Work instruction
Search the records for "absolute". Report every line where it occurs.

[Recorded data]
····················

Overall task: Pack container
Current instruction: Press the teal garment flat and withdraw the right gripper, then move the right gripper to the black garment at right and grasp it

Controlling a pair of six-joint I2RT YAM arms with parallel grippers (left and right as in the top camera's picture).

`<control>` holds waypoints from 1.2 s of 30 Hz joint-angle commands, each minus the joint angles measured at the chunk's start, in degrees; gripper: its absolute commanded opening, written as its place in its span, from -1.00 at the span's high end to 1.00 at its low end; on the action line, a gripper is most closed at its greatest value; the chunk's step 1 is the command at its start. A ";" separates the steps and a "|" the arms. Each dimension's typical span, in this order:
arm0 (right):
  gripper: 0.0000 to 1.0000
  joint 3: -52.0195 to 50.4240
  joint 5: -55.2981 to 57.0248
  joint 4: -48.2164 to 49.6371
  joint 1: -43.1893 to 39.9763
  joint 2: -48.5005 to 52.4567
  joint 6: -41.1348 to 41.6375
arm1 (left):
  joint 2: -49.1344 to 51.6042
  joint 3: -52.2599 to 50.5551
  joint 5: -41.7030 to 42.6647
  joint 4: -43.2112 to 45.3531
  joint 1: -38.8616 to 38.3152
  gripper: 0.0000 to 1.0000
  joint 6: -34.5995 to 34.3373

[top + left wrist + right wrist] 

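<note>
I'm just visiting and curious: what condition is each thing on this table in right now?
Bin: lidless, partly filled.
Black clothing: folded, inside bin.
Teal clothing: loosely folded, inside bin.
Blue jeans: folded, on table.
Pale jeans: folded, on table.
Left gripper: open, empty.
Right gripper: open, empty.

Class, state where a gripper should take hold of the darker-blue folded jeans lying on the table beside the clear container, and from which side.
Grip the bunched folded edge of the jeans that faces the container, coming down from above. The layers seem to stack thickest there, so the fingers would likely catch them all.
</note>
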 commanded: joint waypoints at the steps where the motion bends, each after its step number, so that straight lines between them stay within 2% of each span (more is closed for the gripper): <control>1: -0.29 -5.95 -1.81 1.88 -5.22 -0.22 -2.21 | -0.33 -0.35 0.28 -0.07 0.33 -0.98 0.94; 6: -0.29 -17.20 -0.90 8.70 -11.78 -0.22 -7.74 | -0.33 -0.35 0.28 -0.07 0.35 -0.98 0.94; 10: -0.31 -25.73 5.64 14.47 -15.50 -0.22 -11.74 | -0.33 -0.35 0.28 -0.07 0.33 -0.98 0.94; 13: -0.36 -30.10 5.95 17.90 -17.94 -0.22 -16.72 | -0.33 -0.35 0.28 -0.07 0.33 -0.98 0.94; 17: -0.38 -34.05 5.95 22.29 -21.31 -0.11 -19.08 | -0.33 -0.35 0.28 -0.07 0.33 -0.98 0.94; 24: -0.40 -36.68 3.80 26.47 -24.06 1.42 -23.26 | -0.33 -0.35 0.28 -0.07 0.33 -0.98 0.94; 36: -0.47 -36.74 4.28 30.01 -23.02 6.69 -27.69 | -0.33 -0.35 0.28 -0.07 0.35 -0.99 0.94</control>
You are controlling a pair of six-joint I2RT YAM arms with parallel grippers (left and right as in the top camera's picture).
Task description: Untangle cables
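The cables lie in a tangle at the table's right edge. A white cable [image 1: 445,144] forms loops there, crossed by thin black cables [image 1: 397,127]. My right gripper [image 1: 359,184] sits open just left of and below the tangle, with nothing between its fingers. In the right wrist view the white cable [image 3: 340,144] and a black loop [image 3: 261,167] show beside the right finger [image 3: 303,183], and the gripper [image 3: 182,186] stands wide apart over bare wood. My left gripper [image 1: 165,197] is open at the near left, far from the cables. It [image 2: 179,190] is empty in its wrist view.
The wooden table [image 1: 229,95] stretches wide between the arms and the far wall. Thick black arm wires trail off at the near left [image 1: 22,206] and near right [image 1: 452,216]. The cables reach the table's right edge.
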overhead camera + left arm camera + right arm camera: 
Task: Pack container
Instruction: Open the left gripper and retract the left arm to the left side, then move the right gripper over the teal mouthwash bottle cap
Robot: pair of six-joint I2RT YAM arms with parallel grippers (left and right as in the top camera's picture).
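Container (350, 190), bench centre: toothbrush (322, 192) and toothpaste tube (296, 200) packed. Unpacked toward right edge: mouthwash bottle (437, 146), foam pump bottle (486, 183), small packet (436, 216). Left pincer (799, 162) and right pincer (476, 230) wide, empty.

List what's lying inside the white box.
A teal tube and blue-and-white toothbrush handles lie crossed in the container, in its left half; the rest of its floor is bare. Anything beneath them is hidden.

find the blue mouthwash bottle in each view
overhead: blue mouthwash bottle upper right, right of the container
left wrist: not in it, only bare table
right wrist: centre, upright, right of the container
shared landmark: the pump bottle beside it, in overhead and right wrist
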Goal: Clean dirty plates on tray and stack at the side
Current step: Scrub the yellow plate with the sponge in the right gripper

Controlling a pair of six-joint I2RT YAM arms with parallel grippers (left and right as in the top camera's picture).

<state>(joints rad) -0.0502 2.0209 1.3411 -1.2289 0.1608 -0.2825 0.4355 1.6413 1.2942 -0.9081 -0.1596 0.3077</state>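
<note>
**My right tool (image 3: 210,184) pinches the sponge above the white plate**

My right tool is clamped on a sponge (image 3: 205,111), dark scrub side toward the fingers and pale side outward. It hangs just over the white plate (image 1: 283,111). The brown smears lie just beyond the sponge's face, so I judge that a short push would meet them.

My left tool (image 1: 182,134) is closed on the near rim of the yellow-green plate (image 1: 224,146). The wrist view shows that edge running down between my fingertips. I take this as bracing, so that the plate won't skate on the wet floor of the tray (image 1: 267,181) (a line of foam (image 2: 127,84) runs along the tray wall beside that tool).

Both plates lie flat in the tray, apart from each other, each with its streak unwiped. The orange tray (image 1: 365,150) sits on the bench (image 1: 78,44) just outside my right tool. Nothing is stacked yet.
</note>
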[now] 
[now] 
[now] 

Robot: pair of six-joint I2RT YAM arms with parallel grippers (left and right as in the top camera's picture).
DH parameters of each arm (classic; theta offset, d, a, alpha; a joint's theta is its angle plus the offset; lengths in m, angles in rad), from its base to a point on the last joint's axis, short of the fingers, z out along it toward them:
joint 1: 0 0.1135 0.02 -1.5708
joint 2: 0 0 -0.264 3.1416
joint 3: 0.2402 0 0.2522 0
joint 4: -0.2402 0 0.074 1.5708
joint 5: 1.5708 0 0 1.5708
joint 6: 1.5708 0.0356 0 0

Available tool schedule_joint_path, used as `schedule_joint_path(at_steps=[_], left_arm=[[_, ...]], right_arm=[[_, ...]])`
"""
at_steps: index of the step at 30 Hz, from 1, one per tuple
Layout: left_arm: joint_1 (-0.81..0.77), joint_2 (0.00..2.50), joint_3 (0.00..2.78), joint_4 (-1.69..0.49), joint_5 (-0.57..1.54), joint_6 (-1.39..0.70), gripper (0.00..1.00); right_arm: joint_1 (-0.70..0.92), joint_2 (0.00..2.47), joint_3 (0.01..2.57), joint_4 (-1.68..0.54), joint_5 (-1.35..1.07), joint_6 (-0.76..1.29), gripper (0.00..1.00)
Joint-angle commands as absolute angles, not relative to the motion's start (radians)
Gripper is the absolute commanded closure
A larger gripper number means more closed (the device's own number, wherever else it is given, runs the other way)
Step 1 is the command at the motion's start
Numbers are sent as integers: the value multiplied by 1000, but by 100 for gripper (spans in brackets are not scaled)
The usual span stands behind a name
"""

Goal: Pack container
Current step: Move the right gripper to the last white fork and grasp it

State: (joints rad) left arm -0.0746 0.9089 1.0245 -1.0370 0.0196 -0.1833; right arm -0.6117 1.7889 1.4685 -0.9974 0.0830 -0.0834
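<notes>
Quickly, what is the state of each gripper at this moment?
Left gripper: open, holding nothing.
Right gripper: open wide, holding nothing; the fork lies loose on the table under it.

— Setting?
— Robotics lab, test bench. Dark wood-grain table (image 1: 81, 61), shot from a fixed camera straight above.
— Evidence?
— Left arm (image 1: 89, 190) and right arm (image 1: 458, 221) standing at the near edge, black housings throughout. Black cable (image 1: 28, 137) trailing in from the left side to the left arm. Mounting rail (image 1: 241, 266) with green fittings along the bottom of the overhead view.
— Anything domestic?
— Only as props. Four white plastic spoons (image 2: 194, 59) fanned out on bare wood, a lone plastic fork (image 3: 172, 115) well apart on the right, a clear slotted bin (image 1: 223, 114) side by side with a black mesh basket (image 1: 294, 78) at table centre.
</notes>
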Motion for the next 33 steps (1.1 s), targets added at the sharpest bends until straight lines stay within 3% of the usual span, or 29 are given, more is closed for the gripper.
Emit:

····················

Solved problem
`<control>` holds waypoints from 1.2 s of 30 Hz joint-angle commands, each minus the joint angles measured at the chunk's start, in degrees; gripper: its absolute commanded opening, written as its place in its span, from -1.00 at the span's high end to 1.00 at its low end; on the action line, a gripper is most closed at its greatest value; the chunk's step 1 is the command at its start. A ";" separates the steps and a "|" the arms. Each dimension's typical span, in this order:
Joint-angle commands as absolute angles, not relative to the motion's start (radians)
Gripper is the absolute commanded closure

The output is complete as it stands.